On 05 March 2000, Guido van Rossum said:
> - Variants on the syntax could be given through some kind of option
> system rather than through subclassing -- they should be combinable
> independently.  Som possible options (maybe I'm going overboard here)
> could be:
> 
> 	- comment characters: ('#', ';', both, others?)
> 	- comments after variables allowed? on sections?
> 	- variable characters: (':', '=', both, others?)
> 	- quoting of values with "..." allowed?
> 	- backslashes in "..." allowed?
> 	- does backslash-newline mean a continuation?
> 	- case sensitivity for section names (default on)
> 	- case sensitivity for option names (default off)
> 	- variables allowed before first section name?
> 	- first section name?  (default "main")
> 	- character set allowed in section names
> 	- character set allowed in variable names
> 	- %(...) substitution?

I agree with Fred that this level of flexibility is probably overkill
for a config file parser; you don't want every application author who
uses the module to have to explain his particular variant of the syntax.
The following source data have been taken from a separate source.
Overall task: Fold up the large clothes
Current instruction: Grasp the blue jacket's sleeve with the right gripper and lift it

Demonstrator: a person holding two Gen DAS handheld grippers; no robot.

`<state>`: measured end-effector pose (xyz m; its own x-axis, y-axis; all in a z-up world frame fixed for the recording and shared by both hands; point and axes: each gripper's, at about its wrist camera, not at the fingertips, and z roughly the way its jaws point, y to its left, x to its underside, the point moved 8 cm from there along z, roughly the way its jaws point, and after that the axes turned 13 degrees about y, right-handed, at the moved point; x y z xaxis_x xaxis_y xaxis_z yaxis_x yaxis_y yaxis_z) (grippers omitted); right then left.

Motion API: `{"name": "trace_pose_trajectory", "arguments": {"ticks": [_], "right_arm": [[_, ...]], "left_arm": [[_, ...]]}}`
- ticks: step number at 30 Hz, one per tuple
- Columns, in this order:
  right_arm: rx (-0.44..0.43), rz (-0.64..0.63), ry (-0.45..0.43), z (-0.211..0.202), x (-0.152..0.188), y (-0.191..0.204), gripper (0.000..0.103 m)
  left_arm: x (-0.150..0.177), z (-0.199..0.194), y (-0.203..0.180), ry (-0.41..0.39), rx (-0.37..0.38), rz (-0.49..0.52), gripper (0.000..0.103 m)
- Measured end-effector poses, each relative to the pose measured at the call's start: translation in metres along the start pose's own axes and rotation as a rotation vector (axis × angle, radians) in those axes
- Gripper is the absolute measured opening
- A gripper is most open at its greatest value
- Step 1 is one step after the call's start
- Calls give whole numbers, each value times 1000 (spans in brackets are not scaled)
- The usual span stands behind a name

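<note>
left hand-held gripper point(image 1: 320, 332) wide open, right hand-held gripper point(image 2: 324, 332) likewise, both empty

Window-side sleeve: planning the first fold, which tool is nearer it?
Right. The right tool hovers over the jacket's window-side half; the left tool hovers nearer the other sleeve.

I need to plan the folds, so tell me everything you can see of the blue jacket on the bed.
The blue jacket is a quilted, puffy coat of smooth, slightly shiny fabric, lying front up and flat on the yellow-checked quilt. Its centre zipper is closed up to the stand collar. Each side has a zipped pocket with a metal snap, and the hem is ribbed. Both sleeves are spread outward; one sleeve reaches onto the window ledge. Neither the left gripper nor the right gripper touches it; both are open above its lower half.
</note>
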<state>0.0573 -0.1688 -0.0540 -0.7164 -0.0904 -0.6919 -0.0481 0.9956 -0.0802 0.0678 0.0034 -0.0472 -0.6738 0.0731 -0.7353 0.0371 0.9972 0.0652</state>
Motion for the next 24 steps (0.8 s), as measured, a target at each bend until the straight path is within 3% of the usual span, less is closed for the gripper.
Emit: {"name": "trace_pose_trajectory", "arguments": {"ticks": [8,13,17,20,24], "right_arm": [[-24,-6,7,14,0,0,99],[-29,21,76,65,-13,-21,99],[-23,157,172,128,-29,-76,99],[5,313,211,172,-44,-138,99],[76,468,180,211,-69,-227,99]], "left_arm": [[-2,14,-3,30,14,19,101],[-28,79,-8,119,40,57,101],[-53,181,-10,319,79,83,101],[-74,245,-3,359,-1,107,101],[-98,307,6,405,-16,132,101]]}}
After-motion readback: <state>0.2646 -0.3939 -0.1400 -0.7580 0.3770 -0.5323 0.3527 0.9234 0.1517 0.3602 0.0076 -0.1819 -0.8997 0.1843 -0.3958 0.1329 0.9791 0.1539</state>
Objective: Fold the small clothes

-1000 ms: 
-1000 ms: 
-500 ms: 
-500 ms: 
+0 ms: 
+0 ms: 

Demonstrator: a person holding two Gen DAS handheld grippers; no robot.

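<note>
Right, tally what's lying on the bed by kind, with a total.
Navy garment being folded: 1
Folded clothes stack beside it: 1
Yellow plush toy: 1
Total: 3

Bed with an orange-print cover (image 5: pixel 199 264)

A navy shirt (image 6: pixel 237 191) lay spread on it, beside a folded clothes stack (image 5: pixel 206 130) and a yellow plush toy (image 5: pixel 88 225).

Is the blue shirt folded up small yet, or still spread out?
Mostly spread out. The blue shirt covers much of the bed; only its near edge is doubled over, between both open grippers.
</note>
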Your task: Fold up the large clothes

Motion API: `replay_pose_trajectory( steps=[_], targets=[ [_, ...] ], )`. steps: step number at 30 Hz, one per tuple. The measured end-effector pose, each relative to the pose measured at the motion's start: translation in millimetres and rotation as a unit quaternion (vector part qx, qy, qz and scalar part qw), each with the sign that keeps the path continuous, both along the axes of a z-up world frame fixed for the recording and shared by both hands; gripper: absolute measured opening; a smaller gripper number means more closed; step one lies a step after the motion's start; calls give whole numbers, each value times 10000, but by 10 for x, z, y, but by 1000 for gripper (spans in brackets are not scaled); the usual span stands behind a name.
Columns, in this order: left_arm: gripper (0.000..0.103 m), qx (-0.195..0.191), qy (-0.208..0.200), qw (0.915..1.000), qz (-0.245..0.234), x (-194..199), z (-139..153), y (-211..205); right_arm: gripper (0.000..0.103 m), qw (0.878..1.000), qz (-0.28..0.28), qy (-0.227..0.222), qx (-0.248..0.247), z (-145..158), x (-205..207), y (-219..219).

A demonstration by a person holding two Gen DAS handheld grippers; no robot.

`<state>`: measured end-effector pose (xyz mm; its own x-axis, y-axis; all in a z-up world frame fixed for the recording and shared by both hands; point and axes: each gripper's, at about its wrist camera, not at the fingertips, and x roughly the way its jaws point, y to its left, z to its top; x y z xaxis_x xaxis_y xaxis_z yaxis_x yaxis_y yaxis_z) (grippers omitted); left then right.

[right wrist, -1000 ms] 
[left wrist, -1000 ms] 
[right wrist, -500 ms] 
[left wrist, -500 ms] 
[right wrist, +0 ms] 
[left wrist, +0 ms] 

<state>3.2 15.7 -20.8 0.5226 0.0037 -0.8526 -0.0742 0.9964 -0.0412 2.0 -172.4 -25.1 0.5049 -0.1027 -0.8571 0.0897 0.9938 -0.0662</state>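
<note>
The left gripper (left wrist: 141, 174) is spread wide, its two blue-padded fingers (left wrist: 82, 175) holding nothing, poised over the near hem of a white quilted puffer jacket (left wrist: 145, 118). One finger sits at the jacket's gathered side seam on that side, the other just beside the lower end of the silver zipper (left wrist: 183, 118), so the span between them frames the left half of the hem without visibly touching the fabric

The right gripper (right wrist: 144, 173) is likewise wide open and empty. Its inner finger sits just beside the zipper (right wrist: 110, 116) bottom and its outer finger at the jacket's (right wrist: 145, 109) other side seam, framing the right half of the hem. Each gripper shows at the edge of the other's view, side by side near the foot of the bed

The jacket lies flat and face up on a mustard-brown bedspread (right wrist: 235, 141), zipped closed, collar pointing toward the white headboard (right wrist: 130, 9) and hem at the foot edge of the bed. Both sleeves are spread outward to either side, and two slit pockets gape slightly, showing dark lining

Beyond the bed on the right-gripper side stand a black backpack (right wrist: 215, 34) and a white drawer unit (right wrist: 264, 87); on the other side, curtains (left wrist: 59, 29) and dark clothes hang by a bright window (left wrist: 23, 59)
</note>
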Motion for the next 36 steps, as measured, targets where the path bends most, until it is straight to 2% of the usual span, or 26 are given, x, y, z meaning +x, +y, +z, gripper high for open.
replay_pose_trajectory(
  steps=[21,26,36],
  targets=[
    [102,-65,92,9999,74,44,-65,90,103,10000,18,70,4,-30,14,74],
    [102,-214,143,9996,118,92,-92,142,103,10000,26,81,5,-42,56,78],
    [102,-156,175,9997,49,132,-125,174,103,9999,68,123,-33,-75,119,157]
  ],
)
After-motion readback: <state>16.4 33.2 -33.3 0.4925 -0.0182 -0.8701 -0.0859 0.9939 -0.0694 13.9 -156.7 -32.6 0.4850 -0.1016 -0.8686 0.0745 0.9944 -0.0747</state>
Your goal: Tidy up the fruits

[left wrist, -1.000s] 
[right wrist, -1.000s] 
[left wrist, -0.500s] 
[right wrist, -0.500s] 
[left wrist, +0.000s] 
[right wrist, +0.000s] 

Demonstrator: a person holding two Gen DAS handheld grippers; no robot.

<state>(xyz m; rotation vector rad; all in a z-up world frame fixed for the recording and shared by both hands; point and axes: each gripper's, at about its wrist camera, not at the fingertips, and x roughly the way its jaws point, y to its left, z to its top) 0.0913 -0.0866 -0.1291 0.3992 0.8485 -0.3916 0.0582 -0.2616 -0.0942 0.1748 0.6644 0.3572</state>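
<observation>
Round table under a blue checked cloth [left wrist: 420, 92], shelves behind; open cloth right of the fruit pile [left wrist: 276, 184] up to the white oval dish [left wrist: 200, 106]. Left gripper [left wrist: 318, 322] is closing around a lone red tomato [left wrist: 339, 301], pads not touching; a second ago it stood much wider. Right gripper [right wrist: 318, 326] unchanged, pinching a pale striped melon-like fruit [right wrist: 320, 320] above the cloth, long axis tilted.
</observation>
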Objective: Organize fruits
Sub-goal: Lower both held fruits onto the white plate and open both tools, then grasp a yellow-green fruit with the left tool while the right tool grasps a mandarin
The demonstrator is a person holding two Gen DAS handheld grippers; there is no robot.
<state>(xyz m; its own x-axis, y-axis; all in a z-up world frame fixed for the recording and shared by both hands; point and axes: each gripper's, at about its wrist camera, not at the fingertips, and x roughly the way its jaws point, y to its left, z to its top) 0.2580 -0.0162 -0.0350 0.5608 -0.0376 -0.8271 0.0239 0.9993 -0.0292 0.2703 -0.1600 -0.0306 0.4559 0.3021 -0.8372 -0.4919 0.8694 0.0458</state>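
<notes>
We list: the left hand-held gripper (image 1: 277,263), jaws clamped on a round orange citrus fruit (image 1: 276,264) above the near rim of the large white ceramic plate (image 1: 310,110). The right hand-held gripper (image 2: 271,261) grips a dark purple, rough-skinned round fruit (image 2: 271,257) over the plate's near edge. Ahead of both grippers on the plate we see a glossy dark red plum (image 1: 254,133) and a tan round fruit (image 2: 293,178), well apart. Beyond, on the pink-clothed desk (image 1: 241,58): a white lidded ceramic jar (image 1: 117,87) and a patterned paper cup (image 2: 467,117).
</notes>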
However, if you're interested in a class that *does* provide some of the
above flexibility, I have written such a beast.  It's currently used to
parse the Distutils MANIFEST.in file, and I've considered using it for
the mythical Distutils config files.  (And it also gets heavy use in my
day job.)  It's really a class for reading a file in preparation for
"text processing the Unix way", though: it doesn't say anything about
syntax, it just worries about blank lines, comments, continuations, and
a few other things.  Here's the class docstring:

class TextFile:

    """Provides a file-like object that takes care of all the things you
       commonly want to do when processing a text file that has some
       line-by-line syntax: strip comments (as long as "#" is your comment
       character), skip blank lines, join adjacent lines by escaping the
       newline (ie. backslash at end of line), strip leading and/or
       trailing whitespace, and collapse internal whitespace.  All of these
       are optional and independently controllable.

       Provides a 'warn()' method so you can generate warning messages that
       report physical line number, even if the logical line in question
       spans multiple physical lines.  Also provides 'unreadline()' for
       implementing line-at-a-time lookahead.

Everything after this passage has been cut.